AKA: Centralia; Millville
Before going into the history, there wasn't much milling that ever took place in Mill City. Dave Basso used almost the very same opening line in "Ghosts of the Humboldt Region- A Glimpse into Pershing County's Past". Depending on the historian that you are reading, Mill City sprang up in 1862 or 1863. Many new silver discoveries were being located in the surrounding mountains. The town soon included stores, saloons, a telegraph office, a post office and a mill. The new settlement was to act as the milling hub for the area. If you go to the Humboldt City page on this website, you will see a small passage that discusses the plan for the Humboldt Canal. Water was to be diverted from the Humboldt River for use as a source of power in the ore processing mills. The route would run from a point near Golconda to Mill City. A plan for as many as 60 mills with 500 stamps were planned along this route. Paher stated that the plan contained as many as 900 stamps. Another plan for the canal included shipping and freighting via boat. If ore could be reduced closer to the sources of that ore, it would also drastically reduce the cost of shipping. The canal was also to assist in area agricultural operations. There were huge plans not only for this canal, but for the town Mill City. Many miles of the canal were dug at a cost of about $100,00, but it was never finished. There were several factors that led to the death of the canal. The winter of 1864-1865 froze the ground so bad, that it was undiggable. They never did resume digging after this point. Talk of the railroad also caused concern for the future use of the canal as a shipping method. Ore also began to play out in towns like Humboldt City. When the railroad finally did arrive in the area, it was built right past Mill City. This was a big break for the town. Mill City simply switched courses. For many years, it acted a railroad shipping hub for the area. In later years, the town of Chafey sprang up at the site of old Dun Glen. Mill City again acted as shipping hub for the new boom. A stage line also ran between the two towns. After Chafey folded, Mill City caught another break. Tungsten was located in the surrounding hills. This lasted until the late 1950's. After that point, Mill City finally began to fade away. This is almost a story of a town too tough to die.

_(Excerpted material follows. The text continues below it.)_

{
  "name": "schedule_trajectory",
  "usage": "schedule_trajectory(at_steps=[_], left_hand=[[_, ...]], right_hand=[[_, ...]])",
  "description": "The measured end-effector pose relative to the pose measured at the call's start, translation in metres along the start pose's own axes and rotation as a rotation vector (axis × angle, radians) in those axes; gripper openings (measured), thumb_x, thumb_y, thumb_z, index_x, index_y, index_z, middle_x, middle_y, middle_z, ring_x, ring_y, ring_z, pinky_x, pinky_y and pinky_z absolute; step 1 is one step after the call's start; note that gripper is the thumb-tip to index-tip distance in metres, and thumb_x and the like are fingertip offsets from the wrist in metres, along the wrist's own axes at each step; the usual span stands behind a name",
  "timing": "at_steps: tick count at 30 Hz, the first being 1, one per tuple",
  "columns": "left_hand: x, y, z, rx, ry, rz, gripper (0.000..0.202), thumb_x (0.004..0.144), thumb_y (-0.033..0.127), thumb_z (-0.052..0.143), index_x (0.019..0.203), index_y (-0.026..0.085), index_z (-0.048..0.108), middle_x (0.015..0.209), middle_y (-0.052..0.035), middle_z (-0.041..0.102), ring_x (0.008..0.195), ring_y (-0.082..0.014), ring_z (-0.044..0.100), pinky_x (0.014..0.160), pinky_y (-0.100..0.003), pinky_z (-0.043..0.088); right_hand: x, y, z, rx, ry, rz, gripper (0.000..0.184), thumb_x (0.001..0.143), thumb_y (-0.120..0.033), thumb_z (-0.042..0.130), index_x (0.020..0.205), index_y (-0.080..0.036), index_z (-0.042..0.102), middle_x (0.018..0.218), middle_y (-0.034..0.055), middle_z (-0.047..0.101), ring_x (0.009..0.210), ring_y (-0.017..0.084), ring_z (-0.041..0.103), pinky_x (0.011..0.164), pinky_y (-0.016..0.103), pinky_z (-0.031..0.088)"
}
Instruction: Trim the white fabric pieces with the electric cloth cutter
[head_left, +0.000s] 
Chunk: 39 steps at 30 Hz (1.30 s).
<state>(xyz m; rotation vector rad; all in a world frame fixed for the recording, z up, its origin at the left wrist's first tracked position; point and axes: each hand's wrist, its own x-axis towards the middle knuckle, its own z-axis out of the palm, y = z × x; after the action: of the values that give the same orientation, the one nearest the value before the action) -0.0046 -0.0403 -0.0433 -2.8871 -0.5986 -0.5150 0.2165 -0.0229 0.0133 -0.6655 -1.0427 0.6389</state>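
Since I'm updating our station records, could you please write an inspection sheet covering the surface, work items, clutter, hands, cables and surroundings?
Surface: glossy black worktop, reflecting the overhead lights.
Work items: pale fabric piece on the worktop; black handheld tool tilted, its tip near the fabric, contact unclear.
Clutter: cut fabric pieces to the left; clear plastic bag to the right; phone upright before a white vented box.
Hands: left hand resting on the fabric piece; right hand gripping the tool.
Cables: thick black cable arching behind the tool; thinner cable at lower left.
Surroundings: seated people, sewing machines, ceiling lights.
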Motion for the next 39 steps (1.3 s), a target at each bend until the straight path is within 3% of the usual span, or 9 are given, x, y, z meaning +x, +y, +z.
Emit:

Post Office: June 23, 1864 to July 24, 1865; June 3, 1868 to February 7, 1870; March 1, 1870 to March 18, 1919 (at this time, the post office switched from operating in Humboldt County and began operating out of Pershing County.) March 18, 1919 to December 31, 1948.
Last Trip/ Road Conditions: I've driven past here dozens of times, but never stopped. My thinking being, that it was close to the road and would always be there. I always had some place else to be. In May of 2022, while en route to the Comstock, we finally stopped. I've read that the remaining relic is from the old jail. That would make sense with the heavy bars in the window. It's not too far from the pavement. But you will have to take a jaunt of about a 1/4 mile down a dirt road that doesn't look to get much maintenance. It's not a four-wheel drive road or anything. Just assess and drive accordingly if you are taking the family sedan with thin street tires.